Patrick Gannon: State may starve its own startup

Published 12:00 am Tuesday, August 25, 2015

RALEIGH – When you create or build something – say a child or a business – you typically try to nurture it so it can grow and thrive, right?

Officials at the state’s new public-private economic development agency don’t believe the General Assembly is doing that for them.

The words of several of the Economic Development Partnership of North Carolina’s top officials last week made clear the frustration felt inside the startup organization. The General Assembly created the partnership at the urging of Gov. Pat McCrory. Responsible mainly for job recruitment and tourism promotion, it opened in early October 2014 in Cary, so it’s not even a year old.

That frustration stems from the fact that the new organization is trying to recruit companies to the state in a competitive environment, yet legislators haven’t kept a constant flow of money available for North Carolina’s top incentives program, Job Development Investment Grants, or JDIG. That has created issues not only with the ability to offer incentives to compete with other states for major projects, but also, in some cases, with uncertainty over whether any money would be available at the time companies make decisions on where to build new facilities.

House and Senate versions of the state budget for the 2015-16 fiscal year proposed to trim operating dollars to the partnership, with the Senate cutting more. The House and Senate are negotiating a final budget compromise now.

John Lassiter, chairman of the partnership’s board of directors, likened the General Assembly’s actions to buying a new car, but then restricting its speed or limiting its fuel before even getting a chance to see what it could do. The partnership is compiling its first annual report to deliver to the Commerce Department and the legislature.

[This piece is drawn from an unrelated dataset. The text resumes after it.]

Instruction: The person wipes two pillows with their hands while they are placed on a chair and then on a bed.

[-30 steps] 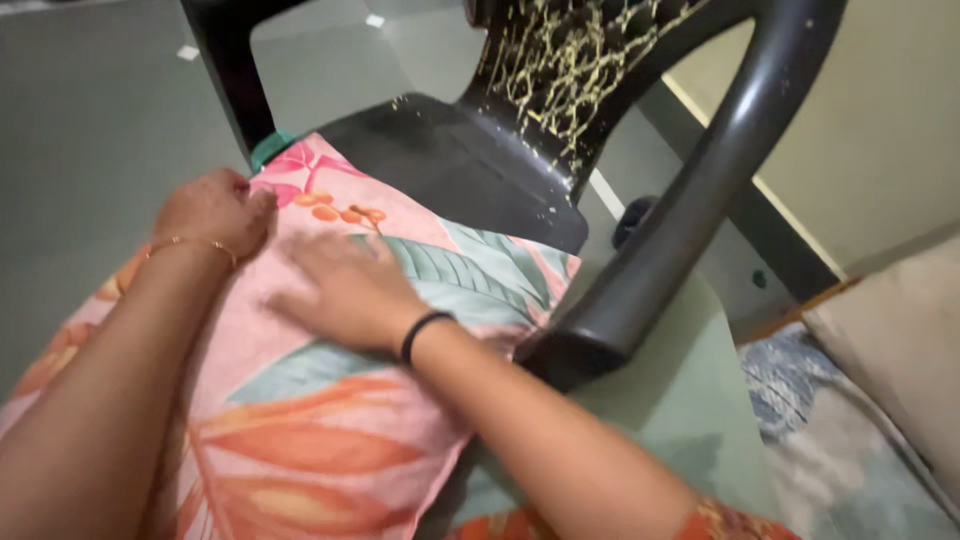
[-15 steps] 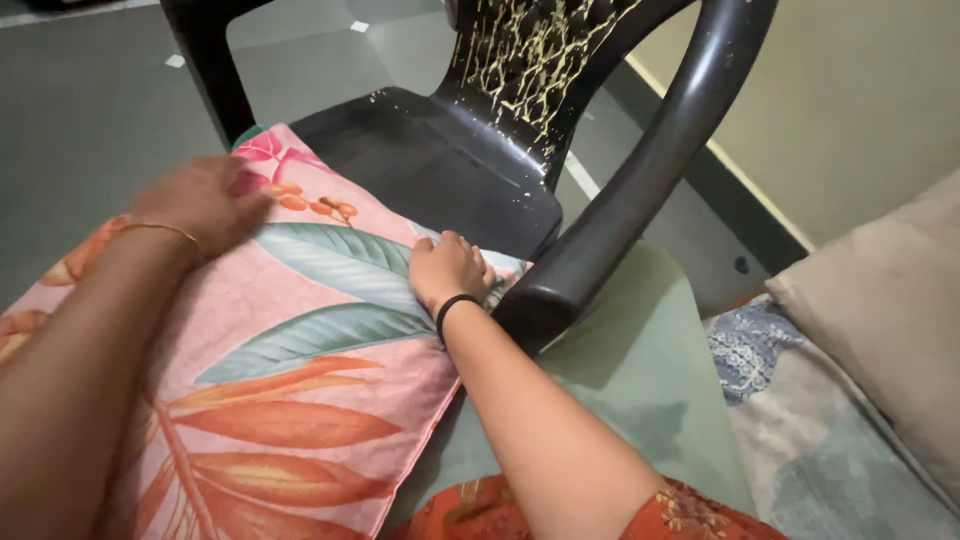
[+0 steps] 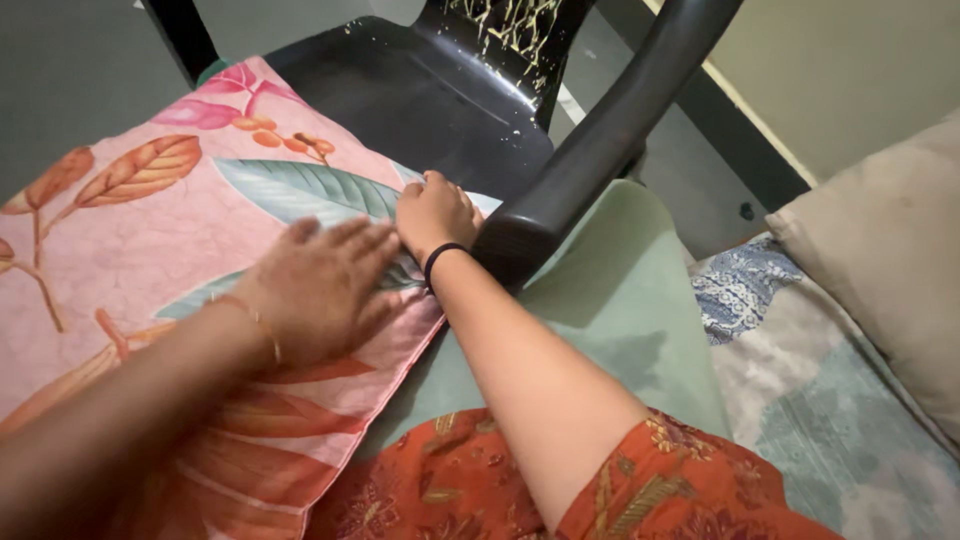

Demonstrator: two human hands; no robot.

“Our hands are tied, or at least one’s behind our back,” Lassiter said. “Here we’ve got this great state, with a wonderful workforce, with strong educational systems that allow us to compete for the best opportunities in the world. But the market is such that if you don’t have some of these (incentives) tools … then you’re not going to be able to get in the final list.”

Legislators will say that they’ve reduced budgets in other areas of state government and that the partnership also raises private cash – it’s required to by law – to supplement taxpayer funding. The Economic Development Partnership has raised roughly $1 million to date from private donors, mainly large companies like Duke Energy and Red Hat. And, of course, many members of the General Assembly don’t like incentives at all.

Lassiter said many partnership employees left their jobs in state government to work for the new agency. Christopher Chung, the partnership’s chief executive officer, left a similar job in Missouri and moved to North Carolina. Now, at least some of them are wondering why lawmakers won’t let them do their jobs.

There were plenty of questions pre-partnership about whether privatizing the state’s economic development and tourism marketing efforts was a good idea. But the General Assembly, after much wrangling, passed the legislation that led to the partnership’s formation, which McCrory pushed for at the onset of his administration.

So far, the partnership is on track to raise the required amount of private funding in its first year, and – at least as far as we know – has steered clear of any major scandals, like the ones that have plagued similar organizations in other states.

Unless they want the governor to look bad (which wouldn’t be the first time), legislators should give the partnership what it needs to be successful – at least until if and when it proves it wasn’t the right decision in the first place.

Gannon writes columns for Capitol Press Association.